Monday, July 21 09:29:09

Britain published new rules for private pensions on Monday which give retirees greater freedom to spend their savings as they like, fleshing out reforms announced earlier this year that shook the share value of British insurers.

Finance minister George Osborne caught Britain's pensions industry by surprise in March when he scrapped a rule forcing people to buy an annuity, a financial product which converts a retiree's pension pot into a guaranteed retirement income. Osborne is keen to allow people to tap into the cash they set aside during their working life by reducing tax penalties imposed on those who withdraw their savings in a lump sum. He wants that change to drive innovation in the 12 billion pound ($21 billion) per year British annuity market.

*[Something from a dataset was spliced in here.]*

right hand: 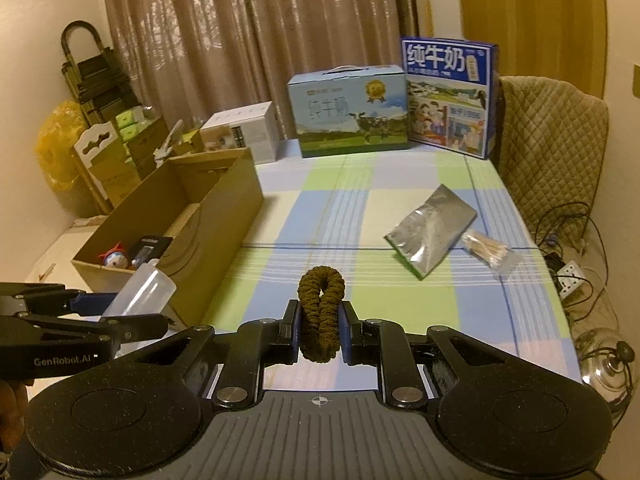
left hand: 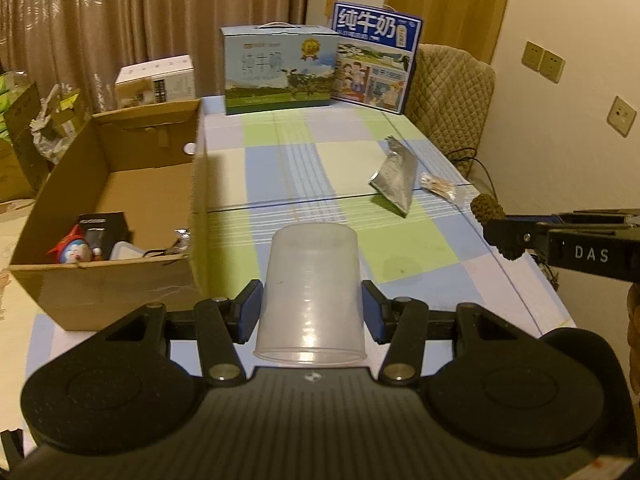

To accompany the reforms, he also wants to make free independent financial guidance available. On Monday, the government confirmed its intention to go ahead with such plans, seen as the biggest reform of pensions in a generation, and added details to its proposals following a consultation with industry, employers and consumer groups.

The finance ministry estimated the changes could affect 18 million people, but said it expected the impact on financial markets would be modest.

Osborne rejected the idea that the changes would allow pensioners to fritter away their savings early in their retirement and later suffer an impoverished old age. INSURERS IMPACT The reform plans have raised questions over how insurers will be affected by a dip in demand for annuities if there is no longer a requirement for retirees to buy them. When Osborne first announced the shake-up earlier this year, it hit the share value of firms like Legal and General, Aviva and Standard Life who run annuities businesses. Those shares have since recovered slightly, but remain below their pre-announcement levels. The price of long-term British government bonds, which are used by annuity providers to manage risk, fell after the initial announcement in March.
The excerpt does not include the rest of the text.